Results: The proposed method is tested on two benchmark data sets. Compared with other existing method, our approach is comparable, even better than other methods on some data sets.
Conclusion: We can conclude that MK-SVM is more suitable than common SVM, as the classifier for DNA-binding proteins identification.
中文翻译:
多核支持向量机和序列信息鉴定DNA结合蛋白
背景:DNA结合蛋白是多种生物分子功能的重要过程。然而,用于DNA结合蛋白鉴定的传统实验方法仍然是耗时且极其昂贵的。

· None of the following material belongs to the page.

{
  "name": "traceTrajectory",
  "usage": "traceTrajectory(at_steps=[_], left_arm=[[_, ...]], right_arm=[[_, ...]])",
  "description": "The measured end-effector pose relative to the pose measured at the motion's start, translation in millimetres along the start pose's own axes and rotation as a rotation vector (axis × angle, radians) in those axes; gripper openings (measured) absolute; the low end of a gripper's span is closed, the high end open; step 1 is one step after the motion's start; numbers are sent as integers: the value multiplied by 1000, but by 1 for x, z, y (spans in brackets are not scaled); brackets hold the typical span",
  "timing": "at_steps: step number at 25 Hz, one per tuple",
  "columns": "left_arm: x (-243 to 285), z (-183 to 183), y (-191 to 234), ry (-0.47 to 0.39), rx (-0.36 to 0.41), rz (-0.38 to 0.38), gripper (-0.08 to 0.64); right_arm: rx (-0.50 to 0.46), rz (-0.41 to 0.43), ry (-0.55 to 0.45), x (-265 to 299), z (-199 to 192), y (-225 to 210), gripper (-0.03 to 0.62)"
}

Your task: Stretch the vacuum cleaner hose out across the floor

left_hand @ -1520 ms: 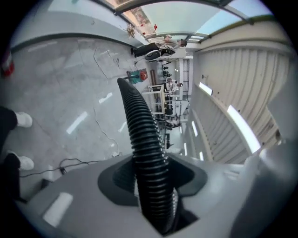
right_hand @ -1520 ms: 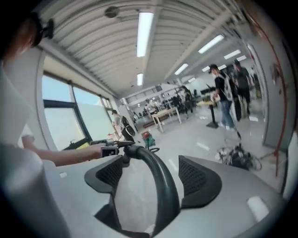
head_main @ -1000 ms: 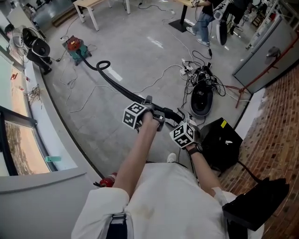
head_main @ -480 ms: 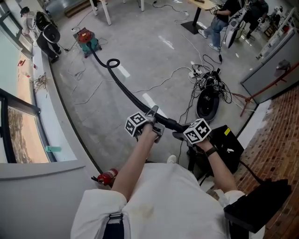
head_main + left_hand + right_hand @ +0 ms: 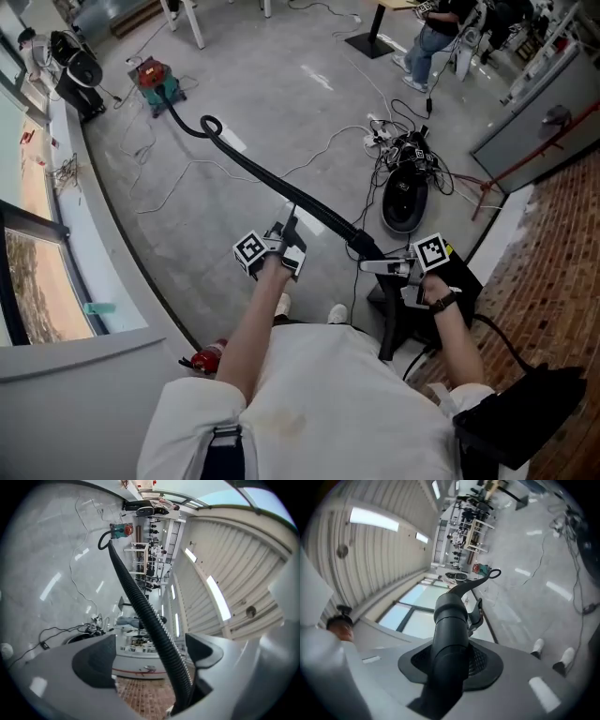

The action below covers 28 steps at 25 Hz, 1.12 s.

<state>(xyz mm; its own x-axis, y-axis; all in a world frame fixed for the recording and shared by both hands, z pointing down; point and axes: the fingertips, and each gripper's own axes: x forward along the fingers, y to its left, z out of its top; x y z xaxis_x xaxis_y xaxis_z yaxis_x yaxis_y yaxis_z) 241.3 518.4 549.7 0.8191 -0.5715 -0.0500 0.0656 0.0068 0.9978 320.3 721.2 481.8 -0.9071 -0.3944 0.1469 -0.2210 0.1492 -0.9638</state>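
A red and teal vacuum cleaner (image 5: 150,80) stands far off on the concrete floor. Its black ribbed hose (image 5: 272,183) makes a small loop (image 5: 208,125), then runs raised and nearly straight toward me. My left gripper (image 5: 281,246) has just opened wide. The hose (image 5: 136,602) still passes between its jaws, close to the right-hand one, and neither pad presses on it. My right gripper (image 5: 380,265) has just closed on the hose's smooth rigid end (image 5: 450,620) and is shut on it (image 5: 450,667). The vacuum cleaner also shows far away in both gripper views (image 5: 121,529) (image 5: 480,569).
A black floor machine with tangled cables (image 5: 405,202) lies to the right, with a black box (image 5: 459,281) under my right hand. A red fire extinguisher (image 5: 206,356) lies by my feet. A window ledge (image 5: 66,187) runs along the left, white table legs (image 5: 192,28) and a person (image 5: 427,42) are farther back.
My right gripper has rolled over and moved right with the hose end, pulling the hose straighter. My left gripper's jaws have opened off the hose and sunk slightly.
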Motion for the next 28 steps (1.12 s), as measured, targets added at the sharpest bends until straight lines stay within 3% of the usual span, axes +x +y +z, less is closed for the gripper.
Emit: traceTrajectory(at_steps=[2, 5, 8, 10, 12, 16, 19, 22, 26, 28], left_arm=[[22, 3, -13, 7, -18, -84, 460], [57, -2, -12, 49, 2, -108, 460], [88, -37, -2, 163, 49, -68, 412], [103, -65, 2, 227, 37, -49, 394], [113, -91, 11, 275, 16, -4, 374], [108, -124, 37, 375, 75, 110, 376], [88, -137, 73, 393, 58, 227, 378], [59, -157, 111, 418, 15, 342, 387], [16, -203, 136, 620, 5, 380, 403], [4, -223, 143, 642, -68, 388, 414]], right_arm=[[101, 94, -56, -6, 1, 4, 129], [250, 226, -143, -16, 1, 5, 137], [391, 373, -205, -24, -5, 7, 147], [470, 512, -240, -26, -11, 18, 153], [506, 647, -279, -27, -13, 35, 157], [549, 831, -413, -37, -4, 53, 170], [652, 880, -535, -47, -3, 40, 181], [694, 867, -581, -47, -23, 25, 179], [695, 882, -618, -46, -33, 26, 187], [686, 907, -620, -47, -29, 36, 189]])
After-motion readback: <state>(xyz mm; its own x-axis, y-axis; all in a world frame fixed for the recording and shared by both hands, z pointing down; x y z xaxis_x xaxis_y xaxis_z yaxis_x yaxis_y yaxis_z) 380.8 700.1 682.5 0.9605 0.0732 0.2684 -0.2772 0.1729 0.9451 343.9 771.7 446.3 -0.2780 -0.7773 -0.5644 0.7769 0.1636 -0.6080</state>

目的:在过去的几年中,已经开发出各种计算方法来检测DNA结合蛋白。但是,它们中的大多数不集成多个信息。
方法:在这项研究中,我们提出了一种通过两步多核支持向量机(MK-SVM)和序列信息预测DNA结合蛋白的新颖计算方法。首先,我们提取几个特征并构造多个内核。然后,通过多核学习(MKL)将多个核线性组合。最后,通过组合核构建最终的SVM模型,以预测DNA结合蛋白。
结果:所提出的方法在两个基准数据集上进行了测试。与其他现有方法相比,我们的方法具有可比性,甚至在某些数据集上也优于其他方法。
结论:我们可以得出结论,MK-SVM比普通SVM更适合作为DNA结合蛋白鉴定的分类器。